No way this happens without backing from the US government, the bet being that Taiwan can't bite the hand that "protects" it. I seriously doubt this geriatric holds any secrets that will reverse the arc of American industrial capability, but if you're a talentless political apparatchik who internalized spy movies as reality you probably think otherwise. TSMC is going to learn the hard way that despite all our talk of "democracy", "free markets", and "laws" that the real sovereign is he who decides the state of exception, and we've been living in that state for no less than 24 years now. When empires collapse into naked militarism and gestapo tactics they will displace as much of that burden onto their colonies as possible, just as has been done with Ukraine (unwillingly) and Israel (very willingly). The net effect will probably be the same, driving Taiwan into the arms of China just as we've done with Russia and Iran.
It's not an action against Intel (yet). It's against Lo, may go after his assets.
 
It's not an action against Intel (yet). It's against Lo, may go after his assets.
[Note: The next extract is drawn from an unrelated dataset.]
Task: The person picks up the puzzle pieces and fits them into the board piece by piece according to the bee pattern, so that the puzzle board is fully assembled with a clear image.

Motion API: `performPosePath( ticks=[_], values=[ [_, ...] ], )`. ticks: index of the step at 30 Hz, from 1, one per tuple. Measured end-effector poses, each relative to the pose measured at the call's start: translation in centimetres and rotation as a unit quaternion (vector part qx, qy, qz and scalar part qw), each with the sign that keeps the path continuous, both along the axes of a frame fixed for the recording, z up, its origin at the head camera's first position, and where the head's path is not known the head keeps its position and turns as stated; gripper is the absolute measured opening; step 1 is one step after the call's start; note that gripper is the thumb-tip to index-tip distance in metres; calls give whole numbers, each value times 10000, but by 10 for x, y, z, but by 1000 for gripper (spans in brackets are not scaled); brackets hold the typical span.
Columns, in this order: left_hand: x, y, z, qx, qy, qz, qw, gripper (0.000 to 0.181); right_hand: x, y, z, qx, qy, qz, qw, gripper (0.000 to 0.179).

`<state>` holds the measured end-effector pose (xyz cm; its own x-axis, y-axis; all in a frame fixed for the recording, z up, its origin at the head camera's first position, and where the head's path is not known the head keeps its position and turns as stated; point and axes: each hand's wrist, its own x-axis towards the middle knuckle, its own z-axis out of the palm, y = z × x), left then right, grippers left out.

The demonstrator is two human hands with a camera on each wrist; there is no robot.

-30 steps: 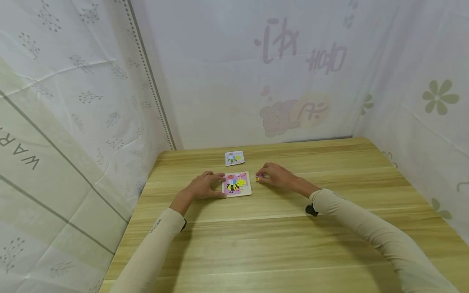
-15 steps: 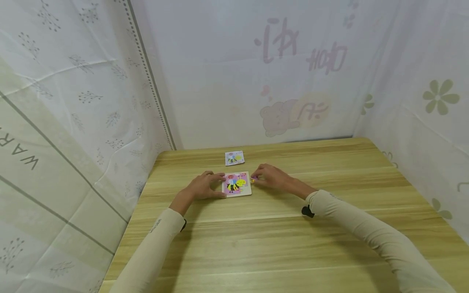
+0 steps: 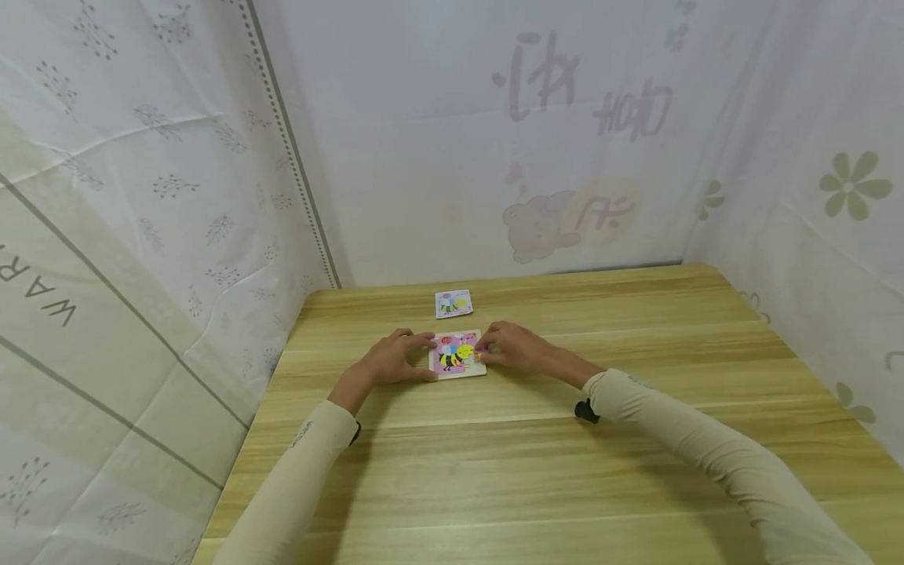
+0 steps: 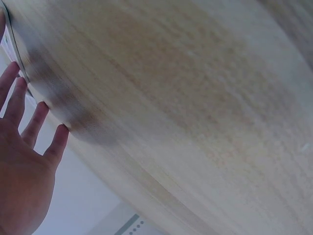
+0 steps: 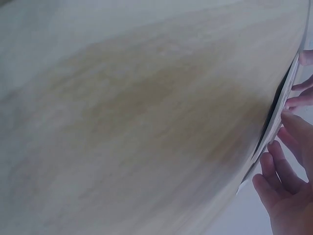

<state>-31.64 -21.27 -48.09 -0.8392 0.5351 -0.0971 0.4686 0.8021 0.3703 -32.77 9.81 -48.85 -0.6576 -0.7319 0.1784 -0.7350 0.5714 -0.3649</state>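
A square wooden puzzle board [image 3: 458, 376] with a bee picture lies on the table, its right part showing bare wood. My left hand [image 3: 391, 359] rests at the board's left side, thumb by the lower left corner and fingertips on the left edge. In the left wrist view the left hand [image 4: 24, 161] has its fingers spread and fairly straight. Over the board's right edge, my right hand [image 3: 519, 348] pinches a small purple and yellow puzzle piece [image 3: 479, 355] between thumb and fingers. In the right wrist view the right hand [image 5: 291, 191] is at the board's edge, the piece hidden.
A small card [image 3: 453, 304] with the same bee picture lies behind the board. The wooden table [image 3: 452, 471] runs back to a patterned curtain [image 3: 452, 157], with more curtain on both sides.
My right hand has moved left with the puzzle piece, from beside the board to over its right edge. The left hand has stayed at the board's left side.
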Motion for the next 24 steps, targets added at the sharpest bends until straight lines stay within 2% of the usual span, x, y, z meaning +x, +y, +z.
performPosePath(
  ticks=[15,24],
  values=[
    [-2,0,-2,-12,-60,38,10000,76,7,-11,0,130,-261,158,9995,20],
    [-2,0,-2,-59,-66,88,9999,76,6,-13,-1,205,-288,291,9989,21]
  ],
)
It may not be against Intel yet but I can assure you Intel and Lip-Bu will not benefit from this decision. The relationship between TSMC and Intel is worth far more than that of employing Wei-Jen Lo. Just my opinion of course.
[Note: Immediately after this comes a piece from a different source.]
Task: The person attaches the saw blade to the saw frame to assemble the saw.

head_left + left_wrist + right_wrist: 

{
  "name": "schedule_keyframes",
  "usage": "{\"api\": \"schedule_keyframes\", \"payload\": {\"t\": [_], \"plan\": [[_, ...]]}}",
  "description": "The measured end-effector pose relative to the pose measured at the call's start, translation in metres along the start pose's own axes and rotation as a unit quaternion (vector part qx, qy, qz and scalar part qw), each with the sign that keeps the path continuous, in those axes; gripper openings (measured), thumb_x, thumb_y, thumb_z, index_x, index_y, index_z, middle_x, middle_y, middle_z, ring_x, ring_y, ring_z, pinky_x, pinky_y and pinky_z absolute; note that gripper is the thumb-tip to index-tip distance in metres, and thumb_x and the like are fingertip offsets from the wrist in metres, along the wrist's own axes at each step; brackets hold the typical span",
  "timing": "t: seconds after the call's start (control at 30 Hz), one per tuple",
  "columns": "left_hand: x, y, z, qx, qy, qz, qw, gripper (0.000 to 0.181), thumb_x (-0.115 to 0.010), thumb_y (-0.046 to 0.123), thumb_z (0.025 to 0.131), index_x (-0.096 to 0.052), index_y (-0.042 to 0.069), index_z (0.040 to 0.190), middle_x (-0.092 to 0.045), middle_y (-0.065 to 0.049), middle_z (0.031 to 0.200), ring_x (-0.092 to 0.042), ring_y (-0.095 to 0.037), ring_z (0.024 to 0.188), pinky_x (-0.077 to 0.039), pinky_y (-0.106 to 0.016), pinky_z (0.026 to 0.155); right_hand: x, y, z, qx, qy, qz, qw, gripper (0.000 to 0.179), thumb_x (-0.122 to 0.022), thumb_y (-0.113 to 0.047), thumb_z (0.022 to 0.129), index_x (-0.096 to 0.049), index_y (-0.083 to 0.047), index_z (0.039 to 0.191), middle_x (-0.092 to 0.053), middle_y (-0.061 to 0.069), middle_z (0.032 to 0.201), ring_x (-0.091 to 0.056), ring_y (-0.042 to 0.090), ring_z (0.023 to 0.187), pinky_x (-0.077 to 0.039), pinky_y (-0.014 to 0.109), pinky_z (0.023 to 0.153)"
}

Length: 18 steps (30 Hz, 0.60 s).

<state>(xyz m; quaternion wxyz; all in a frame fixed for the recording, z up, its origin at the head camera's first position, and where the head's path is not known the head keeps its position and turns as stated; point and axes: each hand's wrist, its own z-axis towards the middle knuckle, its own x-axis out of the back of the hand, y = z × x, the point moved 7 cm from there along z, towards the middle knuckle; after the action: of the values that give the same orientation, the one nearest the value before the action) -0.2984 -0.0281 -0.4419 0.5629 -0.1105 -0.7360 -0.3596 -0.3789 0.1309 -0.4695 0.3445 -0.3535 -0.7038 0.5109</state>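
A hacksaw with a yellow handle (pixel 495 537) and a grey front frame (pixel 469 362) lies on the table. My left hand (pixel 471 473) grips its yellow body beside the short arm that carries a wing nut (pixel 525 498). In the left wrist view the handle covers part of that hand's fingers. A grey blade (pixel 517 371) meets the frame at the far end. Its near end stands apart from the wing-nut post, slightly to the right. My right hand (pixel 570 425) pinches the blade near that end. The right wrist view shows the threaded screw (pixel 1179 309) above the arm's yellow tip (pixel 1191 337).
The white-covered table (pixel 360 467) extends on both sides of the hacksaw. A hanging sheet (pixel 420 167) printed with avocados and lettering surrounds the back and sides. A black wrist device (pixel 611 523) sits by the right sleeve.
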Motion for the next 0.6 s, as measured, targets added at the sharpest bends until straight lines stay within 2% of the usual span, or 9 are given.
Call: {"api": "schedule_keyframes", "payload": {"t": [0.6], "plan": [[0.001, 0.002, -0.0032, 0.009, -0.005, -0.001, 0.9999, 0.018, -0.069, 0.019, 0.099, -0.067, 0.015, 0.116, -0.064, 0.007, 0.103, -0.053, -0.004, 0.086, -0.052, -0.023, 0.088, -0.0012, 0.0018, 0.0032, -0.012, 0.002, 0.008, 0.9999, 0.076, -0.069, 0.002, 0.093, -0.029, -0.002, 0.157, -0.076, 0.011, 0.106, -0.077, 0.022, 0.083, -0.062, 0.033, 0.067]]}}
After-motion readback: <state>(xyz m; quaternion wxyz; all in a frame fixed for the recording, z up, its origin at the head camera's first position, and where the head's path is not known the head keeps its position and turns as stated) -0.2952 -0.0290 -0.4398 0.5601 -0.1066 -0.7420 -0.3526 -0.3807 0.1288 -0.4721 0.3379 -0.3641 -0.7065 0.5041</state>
This does answer the question: Was the hiring of Wei-Jen Lo by Intel cleared by TSMC executives. Cleary it was not.
 
Now that we know TSMC's side of it, this is definitely an unforced error on LBT's part. I am seriously discouraged by this. It goes to character and leadership skills. Let's see how he gets out of this one.
If what we've heard is true, it means at some point LBT did the political calculation and found whatever Dr. Lo is bringing to outweigh any legal, financial, or political repercussions with a strategic partner.
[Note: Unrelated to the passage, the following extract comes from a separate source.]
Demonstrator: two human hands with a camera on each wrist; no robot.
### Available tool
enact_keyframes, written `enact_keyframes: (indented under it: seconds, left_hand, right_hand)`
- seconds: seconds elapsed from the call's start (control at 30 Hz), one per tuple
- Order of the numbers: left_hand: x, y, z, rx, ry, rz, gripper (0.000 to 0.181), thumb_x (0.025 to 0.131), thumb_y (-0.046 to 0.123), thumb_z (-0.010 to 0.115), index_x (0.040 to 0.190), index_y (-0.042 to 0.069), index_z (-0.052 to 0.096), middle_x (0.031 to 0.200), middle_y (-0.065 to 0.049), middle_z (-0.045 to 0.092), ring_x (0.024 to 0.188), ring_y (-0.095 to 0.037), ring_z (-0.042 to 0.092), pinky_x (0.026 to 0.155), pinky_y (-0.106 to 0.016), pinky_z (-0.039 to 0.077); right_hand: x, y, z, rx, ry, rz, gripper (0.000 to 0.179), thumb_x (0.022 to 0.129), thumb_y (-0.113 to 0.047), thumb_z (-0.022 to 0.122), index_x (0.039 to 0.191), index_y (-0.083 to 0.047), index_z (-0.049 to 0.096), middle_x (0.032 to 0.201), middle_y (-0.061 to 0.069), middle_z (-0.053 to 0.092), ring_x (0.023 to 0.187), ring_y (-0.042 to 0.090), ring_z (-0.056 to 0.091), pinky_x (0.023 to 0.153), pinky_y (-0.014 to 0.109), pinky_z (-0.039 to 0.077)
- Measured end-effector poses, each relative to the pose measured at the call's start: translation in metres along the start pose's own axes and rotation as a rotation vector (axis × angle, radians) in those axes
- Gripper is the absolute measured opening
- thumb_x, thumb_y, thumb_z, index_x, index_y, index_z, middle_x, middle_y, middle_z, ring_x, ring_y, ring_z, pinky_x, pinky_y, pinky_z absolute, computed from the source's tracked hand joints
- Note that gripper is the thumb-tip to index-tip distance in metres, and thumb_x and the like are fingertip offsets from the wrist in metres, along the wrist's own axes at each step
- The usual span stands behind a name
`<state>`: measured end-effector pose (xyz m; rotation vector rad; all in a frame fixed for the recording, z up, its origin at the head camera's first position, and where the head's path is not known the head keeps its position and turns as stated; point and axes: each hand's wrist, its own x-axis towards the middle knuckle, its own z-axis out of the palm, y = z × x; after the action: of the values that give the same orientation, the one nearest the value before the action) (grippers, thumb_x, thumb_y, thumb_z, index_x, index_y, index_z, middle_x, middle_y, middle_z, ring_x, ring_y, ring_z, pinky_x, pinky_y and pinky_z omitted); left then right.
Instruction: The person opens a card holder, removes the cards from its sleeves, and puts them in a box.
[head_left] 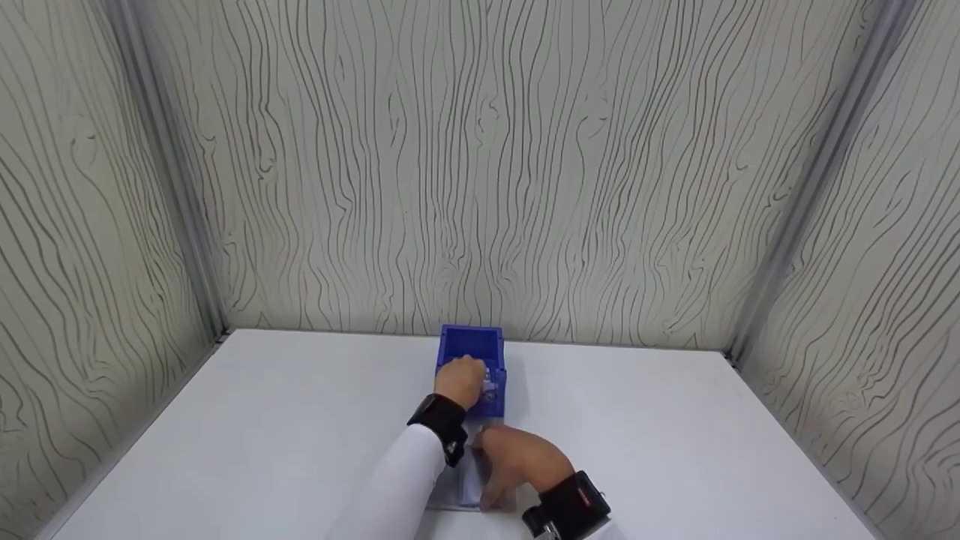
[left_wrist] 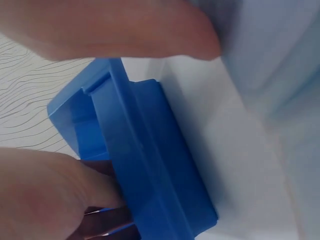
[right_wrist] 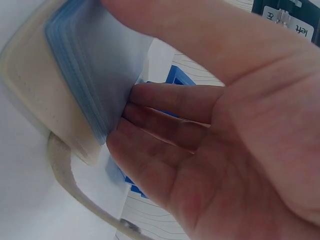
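Observation:
My left hand [head_left: 459, 381] reaches over the front wall of a blue plastic bin [head_left: 491, 408]. Its fingers dip inside, and the bin wall hides their tips. Small clear and whitish items [head_left: 489, 388] lie in the bin beside the hand. Closer to me, a card album [right_wrist: 37, 82] with a beige cover lies open, its stack of clear bluish plastic sleeves [right_wrist: 107, 55] showing. My right hand [head_left: 525, 459] spans these sleeves, thumb on one edge and fingertips [right_wrist: 116, 137] at the other, holding them between.
A beige strap [right_wrist: 62, 162] with a metal snap trails from the album. The white table [head_left: 255, 435] is bounded by wood-grain-patterned panels [head_left: 480, 165] at the back and sides, with metal posts [head_left: 810, 165] at the corners. Black bands [head_left: 574, 506] circle both wrists.

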<state>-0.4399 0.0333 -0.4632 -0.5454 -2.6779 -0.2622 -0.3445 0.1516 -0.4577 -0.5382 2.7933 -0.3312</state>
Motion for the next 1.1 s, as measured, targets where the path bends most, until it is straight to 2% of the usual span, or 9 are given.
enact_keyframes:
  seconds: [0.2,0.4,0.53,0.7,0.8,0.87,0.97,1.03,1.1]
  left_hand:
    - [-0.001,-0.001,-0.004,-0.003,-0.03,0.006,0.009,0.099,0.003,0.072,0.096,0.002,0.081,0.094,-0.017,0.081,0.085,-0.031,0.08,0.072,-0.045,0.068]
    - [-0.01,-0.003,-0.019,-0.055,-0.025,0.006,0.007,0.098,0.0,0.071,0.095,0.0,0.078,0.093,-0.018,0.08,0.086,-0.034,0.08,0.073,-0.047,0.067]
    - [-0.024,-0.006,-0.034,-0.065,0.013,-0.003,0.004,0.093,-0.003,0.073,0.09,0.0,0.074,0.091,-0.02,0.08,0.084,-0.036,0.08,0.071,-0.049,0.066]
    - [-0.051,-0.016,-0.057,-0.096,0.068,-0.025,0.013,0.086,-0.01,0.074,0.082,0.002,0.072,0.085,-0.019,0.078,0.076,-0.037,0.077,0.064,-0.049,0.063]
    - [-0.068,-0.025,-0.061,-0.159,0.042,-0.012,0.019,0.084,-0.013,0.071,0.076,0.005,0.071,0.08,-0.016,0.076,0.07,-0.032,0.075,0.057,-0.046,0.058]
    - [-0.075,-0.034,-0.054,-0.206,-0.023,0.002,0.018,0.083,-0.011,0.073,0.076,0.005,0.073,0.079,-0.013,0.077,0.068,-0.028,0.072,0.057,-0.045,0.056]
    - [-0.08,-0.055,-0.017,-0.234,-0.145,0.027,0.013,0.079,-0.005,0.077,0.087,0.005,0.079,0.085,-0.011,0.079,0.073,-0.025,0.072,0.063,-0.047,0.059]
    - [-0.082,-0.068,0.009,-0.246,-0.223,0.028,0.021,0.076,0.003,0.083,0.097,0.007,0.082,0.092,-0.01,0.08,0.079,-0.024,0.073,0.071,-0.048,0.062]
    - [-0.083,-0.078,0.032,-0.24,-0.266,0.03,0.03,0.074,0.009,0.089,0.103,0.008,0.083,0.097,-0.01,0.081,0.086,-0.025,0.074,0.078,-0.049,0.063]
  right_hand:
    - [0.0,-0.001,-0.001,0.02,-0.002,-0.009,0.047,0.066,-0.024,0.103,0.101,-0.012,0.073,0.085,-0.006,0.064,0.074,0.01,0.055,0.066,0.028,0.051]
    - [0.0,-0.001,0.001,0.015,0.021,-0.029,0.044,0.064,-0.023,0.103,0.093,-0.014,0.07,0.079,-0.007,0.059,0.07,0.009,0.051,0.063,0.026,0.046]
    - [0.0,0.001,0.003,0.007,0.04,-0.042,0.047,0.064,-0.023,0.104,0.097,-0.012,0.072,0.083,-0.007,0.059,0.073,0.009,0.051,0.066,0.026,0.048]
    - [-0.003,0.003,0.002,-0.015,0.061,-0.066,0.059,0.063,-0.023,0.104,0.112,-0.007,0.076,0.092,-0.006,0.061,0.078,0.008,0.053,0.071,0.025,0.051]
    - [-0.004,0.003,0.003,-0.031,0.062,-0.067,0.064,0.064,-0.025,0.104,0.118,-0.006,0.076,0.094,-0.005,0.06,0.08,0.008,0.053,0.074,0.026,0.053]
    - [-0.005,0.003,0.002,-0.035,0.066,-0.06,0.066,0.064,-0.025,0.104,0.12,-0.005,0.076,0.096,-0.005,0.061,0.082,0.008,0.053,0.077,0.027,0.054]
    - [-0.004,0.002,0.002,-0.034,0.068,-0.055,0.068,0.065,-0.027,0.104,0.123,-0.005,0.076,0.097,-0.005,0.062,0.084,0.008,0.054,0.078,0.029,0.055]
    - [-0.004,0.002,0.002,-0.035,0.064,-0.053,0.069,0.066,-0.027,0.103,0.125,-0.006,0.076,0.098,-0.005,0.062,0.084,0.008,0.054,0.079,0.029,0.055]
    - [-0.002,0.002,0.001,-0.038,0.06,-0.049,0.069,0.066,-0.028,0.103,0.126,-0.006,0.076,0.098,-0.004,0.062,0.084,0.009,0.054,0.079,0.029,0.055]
I'm skeptical that this ends as a net positive for Intel. Being cavalier with industry trade secrets is exactly the sort of reputation that could doom a foundry. It's a distraction when the company needs to be laser focused on its goals and turnaround plan.
 
Now that we know TSMC's side of it, this is definitely an unforced error on LBT's part. I am seriously discouraged by this. It goes to character and leadership skills. Let's see how he gets out of this one.
I am surprised about this also ... LBT is the relationship expert. But I have seen these issues in both US and Taiwan companies. Hopefully this is a "pre-emptive strike". (Return documents, sign a customized NDA, we are good). There are fairly well known strategies on avoiding Issues like this

couple questions:
Is Wei Jen actually a employee of Intel? the correct path is to be "special advisor" to LBT or Naga (or the Taiwan Sales Director) as a contractor for at least one year. no public announcement

Is this just between him and TSMC ? Seems like TSMC is mad about Wei Jen not informing them. Again an updated NDA, and an Intel agreement with TSMC is a typical outcome. Often this will have specific limitations "Cannot have discussions with components

I have seen cases where an employee took 1000s of file and the company dropped the suit after settling with the employee and the employee deleting documents. I have also seen cases where the new company had to not terminate the person to settle with old company.

While you cannot take Confidential material, you can use knowledge and skills to help other companies. just be open and respectful of all companies and their boundaries.

Can LBT perform his magic on this one?